Report # 69 : Confined masonry building with concrete floor slabs

by Nikola Muravljov, Radovan Dimitrijevic

This type of construction has been used for single-family and medium-rise residential buildings throughout urban and rural Yugoslavia during the past 30 years. The structure consists of load-bearing masonry (brick, stone, concrete block) walls confined with reinforced-concrete posts and tie-beams. The walls are typically made of hollow clay tiles. Floor slabs are composed of prefabricated joists infilled with brick elements and topped with a reinforced-concrete slab in-situ.

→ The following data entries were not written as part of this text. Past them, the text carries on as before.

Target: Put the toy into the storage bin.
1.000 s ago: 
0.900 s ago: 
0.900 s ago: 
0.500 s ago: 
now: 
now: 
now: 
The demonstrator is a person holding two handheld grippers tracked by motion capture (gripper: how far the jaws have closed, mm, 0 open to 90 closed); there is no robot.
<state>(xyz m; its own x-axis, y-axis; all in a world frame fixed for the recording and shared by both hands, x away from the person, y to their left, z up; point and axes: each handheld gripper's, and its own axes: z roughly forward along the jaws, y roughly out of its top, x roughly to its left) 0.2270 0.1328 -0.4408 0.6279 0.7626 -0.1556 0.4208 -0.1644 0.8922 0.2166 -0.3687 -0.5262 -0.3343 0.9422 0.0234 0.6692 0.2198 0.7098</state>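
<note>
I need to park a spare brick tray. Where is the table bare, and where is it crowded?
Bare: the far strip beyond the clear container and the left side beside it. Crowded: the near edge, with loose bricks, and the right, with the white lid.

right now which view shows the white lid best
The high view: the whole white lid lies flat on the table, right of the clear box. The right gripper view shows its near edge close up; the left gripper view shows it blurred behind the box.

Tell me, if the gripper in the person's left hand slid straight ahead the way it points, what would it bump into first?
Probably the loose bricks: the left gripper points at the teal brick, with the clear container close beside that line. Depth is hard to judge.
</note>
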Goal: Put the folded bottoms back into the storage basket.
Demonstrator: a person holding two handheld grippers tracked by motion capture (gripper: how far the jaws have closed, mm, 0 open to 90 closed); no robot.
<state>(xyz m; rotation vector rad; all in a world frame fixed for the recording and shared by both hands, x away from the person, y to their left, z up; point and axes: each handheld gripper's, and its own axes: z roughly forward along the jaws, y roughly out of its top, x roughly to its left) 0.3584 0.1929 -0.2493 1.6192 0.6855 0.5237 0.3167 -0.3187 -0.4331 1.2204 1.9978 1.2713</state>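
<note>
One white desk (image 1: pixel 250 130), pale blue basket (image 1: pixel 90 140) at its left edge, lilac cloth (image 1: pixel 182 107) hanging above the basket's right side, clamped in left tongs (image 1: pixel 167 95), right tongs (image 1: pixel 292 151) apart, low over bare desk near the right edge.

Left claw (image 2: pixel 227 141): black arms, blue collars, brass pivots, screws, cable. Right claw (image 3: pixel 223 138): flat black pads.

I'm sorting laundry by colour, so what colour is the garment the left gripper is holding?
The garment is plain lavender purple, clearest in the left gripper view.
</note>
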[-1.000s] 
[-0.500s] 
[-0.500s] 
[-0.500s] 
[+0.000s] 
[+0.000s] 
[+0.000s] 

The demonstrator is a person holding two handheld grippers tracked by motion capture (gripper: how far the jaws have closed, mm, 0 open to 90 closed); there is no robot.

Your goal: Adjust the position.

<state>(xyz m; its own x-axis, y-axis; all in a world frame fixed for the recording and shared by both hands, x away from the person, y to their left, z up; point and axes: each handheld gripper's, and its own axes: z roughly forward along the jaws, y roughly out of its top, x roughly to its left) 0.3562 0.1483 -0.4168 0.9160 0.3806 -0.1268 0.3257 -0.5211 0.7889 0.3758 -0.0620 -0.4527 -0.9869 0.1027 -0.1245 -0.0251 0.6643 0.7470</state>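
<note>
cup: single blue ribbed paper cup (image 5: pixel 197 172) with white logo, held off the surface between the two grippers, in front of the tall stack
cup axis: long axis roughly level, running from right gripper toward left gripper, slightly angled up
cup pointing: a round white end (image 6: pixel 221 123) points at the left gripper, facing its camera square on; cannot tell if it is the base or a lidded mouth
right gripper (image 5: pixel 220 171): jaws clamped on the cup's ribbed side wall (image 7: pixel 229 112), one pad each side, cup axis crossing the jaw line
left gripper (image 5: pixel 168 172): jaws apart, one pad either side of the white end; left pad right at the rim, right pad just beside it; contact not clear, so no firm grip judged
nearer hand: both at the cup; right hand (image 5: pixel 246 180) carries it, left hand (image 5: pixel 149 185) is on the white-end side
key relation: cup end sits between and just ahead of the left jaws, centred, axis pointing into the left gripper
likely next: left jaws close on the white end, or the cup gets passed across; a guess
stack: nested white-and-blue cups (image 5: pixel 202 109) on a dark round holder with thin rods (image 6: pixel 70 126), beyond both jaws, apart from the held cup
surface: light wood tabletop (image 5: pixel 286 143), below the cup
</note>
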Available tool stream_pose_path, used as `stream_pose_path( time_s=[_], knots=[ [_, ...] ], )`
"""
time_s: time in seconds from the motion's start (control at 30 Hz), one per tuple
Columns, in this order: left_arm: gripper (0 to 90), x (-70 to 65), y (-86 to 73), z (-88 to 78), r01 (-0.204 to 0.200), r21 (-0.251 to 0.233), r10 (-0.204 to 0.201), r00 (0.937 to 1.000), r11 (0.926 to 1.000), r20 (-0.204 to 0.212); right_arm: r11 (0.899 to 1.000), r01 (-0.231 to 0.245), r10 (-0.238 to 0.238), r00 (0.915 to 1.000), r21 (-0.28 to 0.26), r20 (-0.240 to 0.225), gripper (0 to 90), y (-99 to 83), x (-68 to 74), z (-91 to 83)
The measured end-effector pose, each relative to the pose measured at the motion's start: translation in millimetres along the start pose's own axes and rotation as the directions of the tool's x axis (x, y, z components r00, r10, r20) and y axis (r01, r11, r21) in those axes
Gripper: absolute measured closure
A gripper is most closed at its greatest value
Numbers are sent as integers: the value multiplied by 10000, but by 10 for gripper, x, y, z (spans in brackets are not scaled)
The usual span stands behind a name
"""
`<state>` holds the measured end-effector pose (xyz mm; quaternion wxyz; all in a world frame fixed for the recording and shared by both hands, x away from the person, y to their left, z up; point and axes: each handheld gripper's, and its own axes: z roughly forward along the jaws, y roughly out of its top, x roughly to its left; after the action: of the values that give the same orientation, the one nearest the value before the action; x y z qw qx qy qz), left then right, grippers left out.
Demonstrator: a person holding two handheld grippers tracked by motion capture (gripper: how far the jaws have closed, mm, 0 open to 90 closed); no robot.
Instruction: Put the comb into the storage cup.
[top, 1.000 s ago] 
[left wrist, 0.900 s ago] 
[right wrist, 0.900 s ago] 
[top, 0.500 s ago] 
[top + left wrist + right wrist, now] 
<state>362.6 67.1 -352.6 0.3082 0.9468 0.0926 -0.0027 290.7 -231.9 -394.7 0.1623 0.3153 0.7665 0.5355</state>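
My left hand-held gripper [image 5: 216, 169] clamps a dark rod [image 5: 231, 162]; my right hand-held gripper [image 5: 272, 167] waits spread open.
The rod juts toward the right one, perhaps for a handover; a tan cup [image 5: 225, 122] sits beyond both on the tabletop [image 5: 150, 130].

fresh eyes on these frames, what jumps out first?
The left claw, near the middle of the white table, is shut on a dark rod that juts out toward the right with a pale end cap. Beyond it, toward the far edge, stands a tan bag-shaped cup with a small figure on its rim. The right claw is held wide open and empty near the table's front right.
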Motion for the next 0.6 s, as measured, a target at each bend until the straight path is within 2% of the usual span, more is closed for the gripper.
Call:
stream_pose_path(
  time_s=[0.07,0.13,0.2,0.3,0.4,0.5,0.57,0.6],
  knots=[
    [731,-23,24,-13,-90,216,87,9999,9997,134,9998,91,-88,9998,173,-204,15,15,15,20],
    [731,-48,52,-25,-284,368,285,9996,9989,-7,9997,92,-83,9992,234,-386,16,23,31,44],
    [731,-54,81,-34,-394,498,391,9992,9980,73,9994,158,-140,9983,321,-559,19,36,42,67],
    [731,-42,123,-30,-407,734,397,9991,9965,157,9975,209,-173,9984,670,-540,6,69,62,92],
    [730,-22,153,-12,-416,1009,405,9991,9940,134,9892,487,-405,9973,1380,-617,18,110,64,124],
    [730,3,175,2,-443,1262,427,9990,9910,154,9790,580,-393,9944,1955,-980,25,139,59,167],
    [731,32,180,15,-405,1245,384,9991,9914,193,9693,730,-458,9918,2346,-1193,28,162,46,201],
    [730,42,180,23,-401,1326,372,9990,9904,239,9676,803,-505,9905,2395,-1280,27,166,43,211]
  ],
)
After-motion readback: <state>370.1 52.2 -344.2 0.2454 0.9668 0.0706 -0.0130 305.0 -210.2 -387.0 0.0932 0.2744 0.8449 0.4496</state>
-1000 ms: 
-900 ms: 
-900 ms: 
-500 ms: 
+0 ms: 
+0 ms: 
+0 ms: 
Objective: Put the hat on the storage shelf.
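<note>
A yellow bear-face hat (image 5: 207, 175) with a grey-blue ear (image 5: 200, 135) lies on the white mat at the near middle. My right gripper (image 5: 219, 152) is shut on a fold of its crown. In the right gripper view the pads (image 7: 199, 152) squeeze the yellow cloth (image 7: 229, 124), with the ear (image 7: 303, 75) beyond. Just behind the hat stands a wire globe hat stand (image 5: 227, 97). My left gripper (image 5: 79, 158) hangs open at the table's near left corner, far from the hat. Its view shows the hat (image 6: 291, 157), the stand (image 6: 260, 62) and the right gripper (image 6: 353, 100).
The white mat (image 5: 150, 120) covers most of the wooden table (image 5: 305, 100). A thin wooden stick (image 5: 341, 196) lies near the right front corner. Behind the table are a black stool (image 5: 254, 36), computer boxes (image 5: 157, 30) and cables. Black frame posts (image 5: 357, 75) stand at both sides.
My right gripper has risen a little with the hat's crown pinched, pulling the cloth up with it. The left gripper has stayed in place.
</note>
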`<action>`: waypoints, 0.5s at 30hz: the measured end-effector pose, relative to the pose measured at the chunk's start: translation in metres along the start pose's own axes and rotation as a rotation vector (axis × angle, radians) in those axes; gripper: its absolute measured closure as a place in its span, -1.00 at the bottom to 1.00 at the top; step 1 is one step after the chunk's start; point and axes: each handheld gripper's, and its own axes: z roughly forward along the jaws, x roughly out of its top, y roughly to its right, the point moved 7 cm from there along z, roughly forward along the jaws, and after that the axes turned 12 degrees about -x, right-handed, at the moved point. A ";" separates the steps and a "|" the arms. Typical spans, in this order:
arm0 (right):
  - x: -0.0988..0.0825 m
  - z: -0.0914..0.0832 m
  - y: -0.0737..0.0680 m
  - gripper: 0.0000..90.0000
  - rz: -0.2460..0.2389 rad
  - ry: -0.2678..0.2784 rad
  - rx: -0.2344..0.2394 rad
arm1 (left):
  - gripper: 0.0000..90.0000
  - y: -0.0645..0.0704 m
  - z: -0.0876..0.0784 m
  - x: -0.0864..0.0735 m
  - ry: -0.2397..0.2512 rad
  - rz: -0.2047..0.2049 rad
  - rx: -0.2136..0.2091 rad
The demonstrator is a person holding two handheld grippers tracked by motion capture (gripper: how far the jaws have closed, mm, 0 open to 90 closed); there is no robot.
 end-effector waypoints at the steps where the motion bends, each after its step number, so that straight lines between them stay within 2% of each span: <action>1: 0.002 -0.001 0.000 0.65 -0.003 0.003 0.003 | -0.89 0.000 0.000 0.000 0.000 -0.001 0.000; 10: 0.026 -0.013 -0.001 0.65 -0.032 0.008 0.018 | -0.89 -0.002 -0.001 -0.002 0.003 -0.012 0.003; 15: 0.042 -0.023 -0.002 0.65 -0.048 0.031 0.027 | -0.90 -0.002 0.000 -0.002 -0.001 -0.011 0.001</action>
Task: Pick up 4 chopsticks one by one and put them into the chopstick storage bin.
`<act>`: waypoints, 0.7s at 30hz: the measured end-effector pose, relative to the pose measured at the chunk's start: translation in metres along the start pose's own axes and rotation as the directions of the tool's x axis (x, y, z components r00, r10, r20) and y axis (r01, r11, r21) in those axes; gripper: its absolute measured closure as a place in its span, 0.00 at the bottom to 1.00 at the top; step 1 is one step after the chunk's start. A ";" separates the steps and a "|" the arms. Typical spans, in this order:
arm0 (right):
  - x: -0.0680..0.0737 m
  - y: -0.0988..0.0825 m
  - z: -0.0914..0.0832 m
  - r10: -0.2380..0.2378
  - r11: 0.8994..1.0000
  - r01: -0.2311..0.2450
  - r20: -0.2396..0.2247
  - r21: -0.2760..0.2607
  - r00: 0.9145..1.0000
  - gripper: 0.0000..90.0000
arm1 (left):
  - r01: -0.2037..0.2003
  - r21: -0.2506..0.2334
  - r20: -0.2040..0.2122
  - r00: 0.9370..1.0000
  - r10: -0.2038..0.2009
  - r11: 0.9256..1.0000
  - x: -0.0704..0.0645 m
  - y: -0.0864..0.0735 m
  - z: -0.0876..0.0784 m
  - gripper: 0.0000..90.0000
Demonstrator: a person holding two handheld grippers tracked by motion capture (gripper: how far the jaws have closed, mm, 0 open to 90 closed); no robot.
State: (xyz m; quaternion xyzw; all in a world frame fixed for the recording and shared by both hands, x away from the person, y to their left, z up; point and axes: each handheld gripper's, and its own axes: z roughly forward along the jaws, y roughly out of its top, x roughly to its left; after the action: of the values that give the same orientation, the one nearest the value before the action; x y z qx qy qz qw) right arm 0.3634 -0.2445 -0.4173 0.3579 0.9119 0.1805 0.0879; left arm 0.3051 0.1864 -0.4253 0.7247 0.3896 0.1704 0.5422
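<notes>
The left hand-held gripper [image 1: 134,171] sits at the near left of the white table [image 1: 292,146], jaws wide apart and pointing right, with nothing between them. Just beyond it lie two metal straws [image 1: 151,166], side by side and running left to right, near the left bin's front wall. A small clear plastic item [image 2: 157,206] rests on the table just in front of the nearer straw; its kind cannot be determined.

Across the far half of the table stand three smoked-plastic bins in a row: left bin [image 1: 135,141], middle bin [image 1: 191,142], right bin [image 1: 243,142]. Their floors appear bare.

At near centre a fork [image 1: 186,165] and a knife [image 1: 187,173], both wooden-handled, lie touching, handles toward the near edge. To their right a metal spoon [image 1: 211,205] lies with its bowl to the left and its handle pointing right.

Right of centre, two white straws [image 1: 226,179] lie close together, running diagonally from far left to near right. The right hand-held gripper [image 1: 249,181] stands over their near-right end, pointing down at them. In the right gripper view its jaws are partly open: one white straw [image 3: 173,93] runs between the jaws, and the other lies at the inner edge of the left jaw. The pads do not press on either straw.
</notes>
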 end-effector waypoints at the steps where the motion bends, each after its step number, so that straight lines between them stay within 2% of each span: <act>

Report # 68 : Precast, prestressed concrete frame structure with concrete shear walls

by Radovan Dimitrijevic

This housing type is a prefabricated frame structure, consisting of precast concrete columns and other structural elements, e.g., waffle floor slabs, edge girders, stairs, and wall panels. The frame structure carries the gravity load, while shear walls are the main lateral load-resisting elements. The main feature of this technology is that the key structural elements are joined together by prestressing in two orthogonal horizontal directions. The technology has been used in Yugoslavia during the last 40 years under the proprietary name, IMS Building System, and it can be found in all major Yugoslav cities, including Belgrade, Novi Sad, Nis, etc., and also in other countries, such as Cuba, the Philippines, and Egypt. To date, around 400,000 housing units (approximately 2.5 million m² of the built area) have been constructed using this technology. Design applications include both residential housing and public buildings (e.g., hospitals). Seismic performance of the main IMS structural elements has undergone extensive experimental laboratory tests, and has also been tested in a few major earthquakes. Several buildings of this type sustained the effects of the 1968 Banja Luka earthquake without any damage.